The Licitti setup is cool as well. Lots of option available out there. As long as you can get through the night now without low voltage alarms you should be good :)
@@Jasonoid great job on going over the features by the way. That light blows me away. I wish more batts hat that because I’m always struggling to see what I’m doing in dark places and when working with electricity, you don’t have a third hand for a flashlight.
I just got the Redodo battery you tested, but this looks nice; I'm not sure it would quite fit in my little camper's current battery box, but that should be easy enough to fix. It's a little pricey, but now that we are debt-free, is something to consider.
That was a good review, Jason. I think this would make a great RV battery. I wonder if the heater could be on a thermostat because the only drawback I can see is the continuous heater draw. In Utah, we do not have sunny days every day, so you would like the battery to not be charged when it is too cold and you are not there to push the heater button.
If you have this in constant heating mode in the insulated thermal case, it will use around 10AH a day to keep itself above 42F. Considering the battery is a 275AH battery, thats hardly any power at all if you have it charging with solar daily.
Great review as always. Just wish price would come down... that's the same price as a 48v server rack battery..without heat though. Sunfun seems to make some good DIY kits.
We will try to keep getting better at pricing, please note many 48v batteries don't have free shipping (usually $250-$300) the 275ex has free shipping.
Were you able to test Victron integration?
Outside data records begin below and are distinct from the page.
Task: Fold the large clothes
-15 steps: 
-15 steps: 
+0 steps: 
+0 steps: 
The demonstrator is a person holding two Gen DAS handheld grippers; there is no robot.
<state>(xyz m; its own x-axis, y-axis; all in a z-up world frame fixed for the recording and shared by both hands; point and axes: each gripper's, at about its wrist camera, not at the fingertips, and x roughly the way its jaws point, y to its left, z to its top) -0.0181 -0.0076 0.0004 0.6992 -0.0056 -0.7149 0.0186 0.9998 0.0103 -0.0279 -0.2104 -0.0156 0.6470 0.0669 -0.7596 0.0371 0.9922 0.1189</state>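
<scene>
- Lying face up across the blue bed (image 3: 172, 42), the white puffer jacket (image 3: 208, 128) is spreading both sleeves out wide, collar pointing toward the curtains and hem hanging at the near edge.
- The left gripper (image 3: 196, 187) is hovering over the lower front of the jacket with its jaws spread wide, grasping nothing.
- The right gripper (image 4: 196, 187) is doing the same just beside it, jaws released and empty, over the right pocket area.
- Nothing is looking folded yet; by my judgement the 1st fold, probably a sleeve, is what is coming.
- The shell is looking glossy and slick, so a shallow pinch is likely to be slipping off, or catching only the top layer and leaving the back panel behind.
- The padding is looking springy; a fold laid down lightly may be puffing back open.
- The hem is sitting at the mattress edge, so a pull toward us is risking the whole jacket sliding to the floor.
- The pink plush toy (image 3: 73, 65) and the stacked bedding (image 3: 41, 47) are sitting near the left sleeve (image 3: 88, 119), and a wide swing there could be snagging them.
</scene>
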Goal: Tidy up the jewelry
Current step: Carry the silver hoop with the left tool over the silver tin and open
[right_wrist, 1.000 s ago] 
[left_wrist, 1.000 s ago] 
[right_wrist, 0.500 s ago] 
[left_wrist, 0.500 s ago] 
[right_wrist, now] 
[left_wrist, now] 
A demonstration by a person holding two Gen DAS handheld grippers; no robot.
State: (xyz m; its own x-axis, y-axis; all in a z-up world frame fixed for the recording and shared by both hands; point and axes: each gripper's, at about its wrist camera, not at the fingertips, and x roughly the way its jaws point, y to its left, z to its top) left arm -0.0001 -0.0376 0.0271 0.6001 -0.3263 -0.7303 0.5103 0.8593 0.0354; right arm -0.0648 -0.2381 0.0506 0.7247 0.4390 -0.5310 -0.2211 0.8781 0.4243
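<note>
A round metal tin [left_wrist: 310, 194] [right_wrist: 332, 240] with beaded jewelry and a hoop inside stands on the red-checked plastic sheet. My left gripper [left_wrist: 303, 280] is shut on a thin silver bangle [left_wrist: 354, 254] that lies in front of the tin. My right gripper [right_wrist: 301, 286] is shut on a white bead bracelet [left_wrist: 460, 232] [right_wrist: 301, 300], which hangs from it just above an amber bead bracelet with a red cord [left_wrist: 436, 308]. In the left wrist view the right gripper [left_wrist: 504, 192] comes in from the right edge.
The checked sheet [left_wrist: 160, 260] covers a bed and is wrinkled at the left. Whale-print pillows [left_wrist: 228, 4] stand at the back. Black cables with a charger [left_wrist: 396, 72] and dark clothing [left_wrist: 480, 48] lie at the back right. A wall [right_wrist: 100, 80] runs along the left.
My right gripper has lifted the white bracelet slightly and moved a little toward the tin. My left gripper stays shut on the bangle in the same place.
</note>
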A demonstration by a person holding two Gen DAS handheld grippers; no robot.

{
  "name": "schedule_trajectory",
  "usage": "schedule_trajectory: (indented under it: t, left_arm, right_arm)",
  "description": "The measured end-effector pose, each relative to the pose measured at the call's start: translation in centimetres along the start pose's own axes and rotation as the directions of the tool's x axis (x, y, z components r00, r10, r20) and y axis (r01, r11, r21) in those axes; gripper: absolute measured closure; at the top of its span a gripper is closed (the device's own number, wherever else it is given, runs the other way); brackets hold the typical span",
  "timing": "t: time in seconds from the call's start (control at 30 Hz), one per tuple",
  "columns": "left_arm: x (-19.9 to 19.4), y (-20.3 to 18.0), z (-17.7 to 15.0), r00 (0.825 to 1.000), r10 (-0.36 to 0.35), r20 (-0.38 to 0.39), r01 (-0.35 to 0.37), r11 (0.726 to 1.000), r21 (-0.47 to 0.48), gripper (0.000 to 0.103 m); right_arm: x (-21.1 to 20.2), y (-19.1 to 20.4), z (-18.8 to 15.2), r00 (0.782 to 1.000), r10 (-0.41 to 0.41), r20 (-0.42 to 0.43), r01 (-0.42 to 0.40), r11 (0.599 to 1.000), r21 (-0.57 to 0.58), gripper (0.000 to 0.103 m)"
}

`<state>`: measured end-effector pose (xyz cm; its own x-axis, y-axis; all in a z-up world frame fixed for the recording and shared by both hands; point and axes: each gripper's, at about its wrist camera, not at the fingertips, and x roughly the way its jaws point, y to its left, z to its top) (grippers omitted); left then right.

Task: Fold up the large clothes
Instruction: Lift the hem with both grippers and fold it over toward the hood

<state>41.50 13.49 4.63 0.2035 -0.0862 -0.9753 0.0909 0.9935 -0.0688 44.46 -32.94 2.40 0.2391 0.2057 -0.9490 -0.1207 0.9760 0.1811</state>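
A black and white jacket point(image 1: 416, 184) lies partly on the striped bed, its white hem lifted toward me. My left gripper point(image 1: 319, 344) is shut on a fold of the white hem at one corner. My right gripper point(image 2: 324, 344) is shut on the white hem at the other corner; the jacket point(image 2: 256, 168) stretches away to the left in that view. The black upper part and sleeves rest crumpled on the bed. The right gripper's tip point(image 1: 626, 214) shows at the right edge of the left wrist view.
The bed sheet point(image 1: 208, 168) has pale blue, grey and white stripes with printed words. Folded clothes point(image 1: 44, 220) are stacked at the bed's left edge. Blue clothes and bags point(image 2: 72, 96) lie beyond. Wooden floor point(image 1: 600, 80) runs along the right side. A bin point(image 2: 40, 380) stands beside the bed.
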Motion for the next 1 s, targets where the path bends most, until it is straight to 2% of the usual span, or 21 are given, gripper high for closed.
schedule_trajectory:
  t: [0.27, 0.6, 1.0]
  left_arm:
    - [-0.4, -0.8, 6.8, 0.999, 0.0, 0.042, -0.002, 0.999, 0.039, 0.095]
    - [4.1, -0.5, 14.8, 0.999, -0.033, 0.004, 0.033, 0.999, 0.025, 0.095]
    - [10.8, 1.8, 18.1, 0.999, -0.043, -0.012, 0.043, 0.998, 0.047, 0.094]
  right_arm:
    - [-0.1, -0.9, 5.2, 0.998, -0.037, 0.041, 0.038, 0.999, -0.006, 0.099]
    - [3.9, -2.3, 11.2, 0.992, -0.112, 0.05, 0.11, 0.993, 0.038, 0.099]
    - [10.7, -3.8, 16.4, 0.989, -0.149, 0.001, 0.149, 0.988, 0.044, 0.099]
They show this on there website but I have not seen anyone actually show this besides there official video. If this can work with Victron then it would be the best budget option for people looking to get it work with Victron.
Were you able to test the Victron integration? They have a video of this but so far no reviewer has been able to verify this. If it can get Victron coms then this would be the best budget battery for Victron beating the Epoch 300 by over $250.00.
What up Doe Dr J' That Sunfunkits 275EX is a really nice battery, very good build quality. I would use it in the 48v setup as a home backup system. Great vid 👍🏻
13 V makes it kind of out of usefulness. If I were to hook four of them together, I would not get the proper voltage for 48. Wiring them together in series might be a problem. Perhaps they make a 48 V version?
Looks amazing Jason. Super basic question, but if you connect 4 of these in series for 48V, does that mean theoretically you could drive a 6000W inverter?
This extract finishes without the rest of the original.